Pictures aside, write out the data exactly as it reads.

Source material:
▬▬▬▬▬▬▬▬▬▬
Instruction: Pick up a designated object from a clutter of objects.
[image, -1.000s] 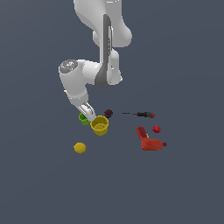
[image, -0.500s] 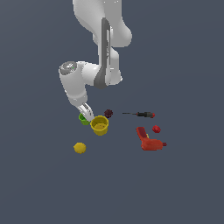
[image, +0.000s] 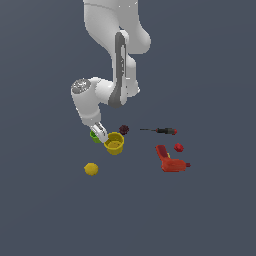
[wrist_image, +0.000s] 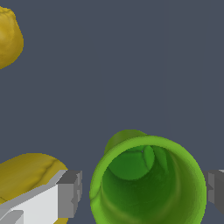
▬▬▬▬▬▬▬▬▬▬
Exercise answer:
Instruction: Pick up a designated object from a clutter of objects.
[image, -1.000s] 
[image, -0.500s] 
[image, +0.000s] 
[wrist_image, +0.000s] 

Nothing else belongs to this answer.